Support for the amendment dips when voters are told that the new measures carry a cost of $46 billion. When that information is shared, 53 percent say they support the bill, with just 43 percent of Democrats and half of independents backing the proposal. Still, three-quarters of Republicans say they back the measure, even when told the cost.

President Obama has looked to regain momentum on the immigration reform effort, sitting for four interviews with Spanish-language television stations earlier this week. 

In the interviews, the president conceded that, despite pressure from the Senate and White House, he doesn’t expect the House to pass an immigration reform bill before the August recess. He had demanded earlier this year that Congress finish work “by the end of summer.”

“I don’t think that we’re gonna see it before the August recess,” Obama told Telemundo. “That was originally my hope and my goal, and if, in fact, the House recognized the smart thing, the right thing to do was to go ahead and send the Senate bill to the floor for a vote, I think it would pass tomorrow.”
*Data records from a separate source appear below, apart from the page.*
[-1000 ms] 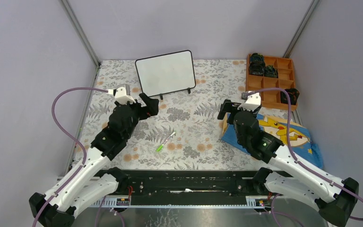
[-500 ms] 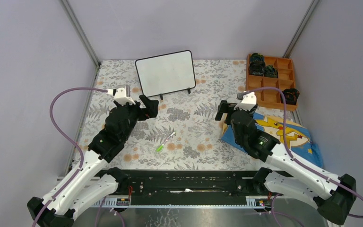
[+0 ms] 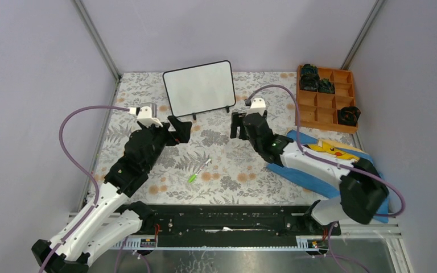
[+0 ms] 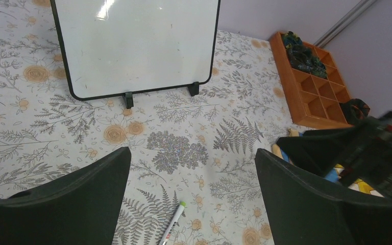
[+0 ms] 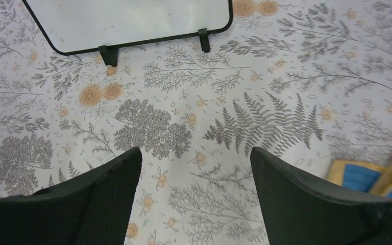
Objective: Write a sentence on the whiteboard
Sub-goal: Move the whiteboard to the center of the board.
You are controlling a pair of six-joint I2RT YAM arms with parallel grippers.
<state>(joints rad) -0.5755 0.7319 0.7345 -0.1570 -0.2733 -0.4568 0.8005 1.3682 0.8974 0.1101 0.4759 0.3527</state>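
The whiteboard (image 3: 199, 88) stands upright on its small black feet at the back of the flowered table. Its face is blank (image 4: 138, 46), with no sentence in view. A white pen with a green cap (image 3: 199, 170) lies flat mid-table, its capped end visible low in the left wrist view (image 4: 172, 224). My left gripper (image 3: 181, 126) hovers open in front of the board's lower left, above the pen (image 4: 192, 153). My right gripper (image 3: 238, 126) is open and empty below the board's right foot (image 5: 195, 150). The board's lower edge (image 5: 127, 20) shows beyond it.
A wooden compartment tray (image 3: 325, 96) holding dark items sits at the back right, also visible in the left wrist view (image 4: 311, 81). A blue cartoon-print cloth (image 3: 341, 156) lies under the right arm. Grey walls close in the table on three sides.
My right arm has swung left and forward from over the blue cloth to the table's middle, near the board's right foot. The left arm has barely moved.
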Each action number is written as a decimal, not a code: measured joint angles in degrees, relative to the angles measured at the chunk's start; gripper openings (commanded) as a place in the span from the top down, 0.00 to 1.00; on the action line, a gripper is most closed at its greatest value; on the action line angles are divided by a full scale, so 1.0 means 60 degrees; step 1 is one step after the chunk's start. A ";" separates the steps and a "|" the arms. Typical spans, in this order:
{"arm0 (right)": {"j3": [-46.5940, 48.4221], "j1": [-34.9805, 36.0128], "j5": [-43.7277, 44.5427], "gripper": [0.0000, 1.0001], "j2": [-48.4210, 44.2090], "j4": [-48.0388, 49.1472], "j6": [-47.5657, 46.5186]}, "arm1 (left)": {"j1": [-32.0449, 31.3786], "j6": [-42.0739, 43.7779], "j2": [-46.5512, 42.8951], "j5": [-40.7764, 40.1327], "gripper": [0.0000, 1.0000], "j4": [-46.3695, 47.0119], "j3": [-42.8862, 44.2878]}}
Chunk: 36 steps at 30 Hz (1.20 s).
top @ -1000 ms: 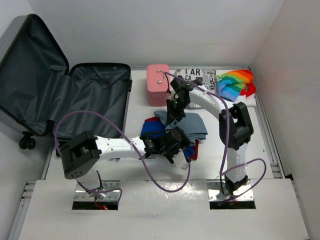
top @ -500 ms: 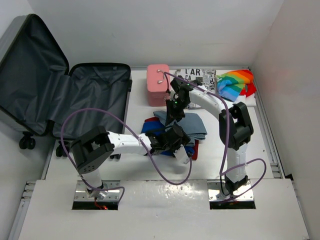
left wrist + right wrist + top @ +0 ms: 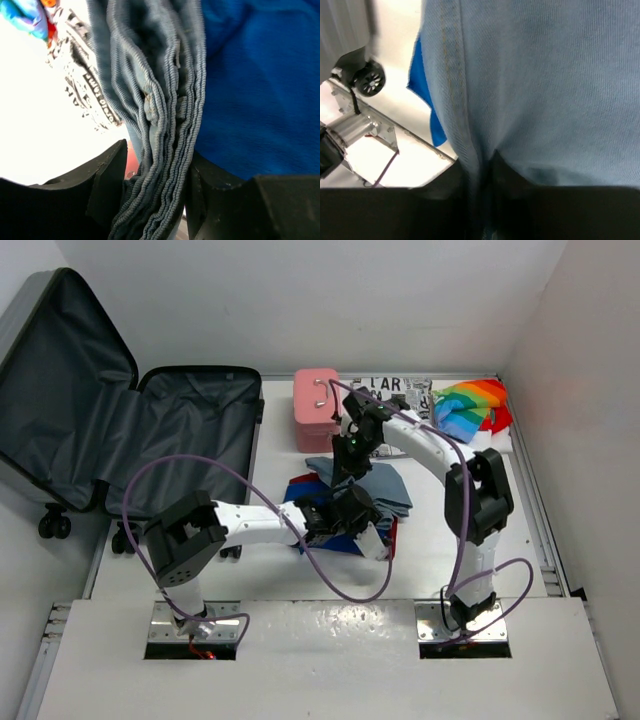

But the president said he was hopeful a compromise deal could “happen in the fall.”

“We need to just go ahead and get this done,” Obama said. “I know it’s tough. I know the Republican House members are wrestling with it. Many of their constituencies are suspicious of what immigration might mean for their political futures in some cases. But, you know, one of the things that I know from traveling all around the world is that part of what makes America special is that we attract talent from everywhere, and we wanna make sure that continues to be the case.”

The Post/ABC poll surveyed 1,004 adults and carried a margin of error of plus or minus 3.5 percentage points.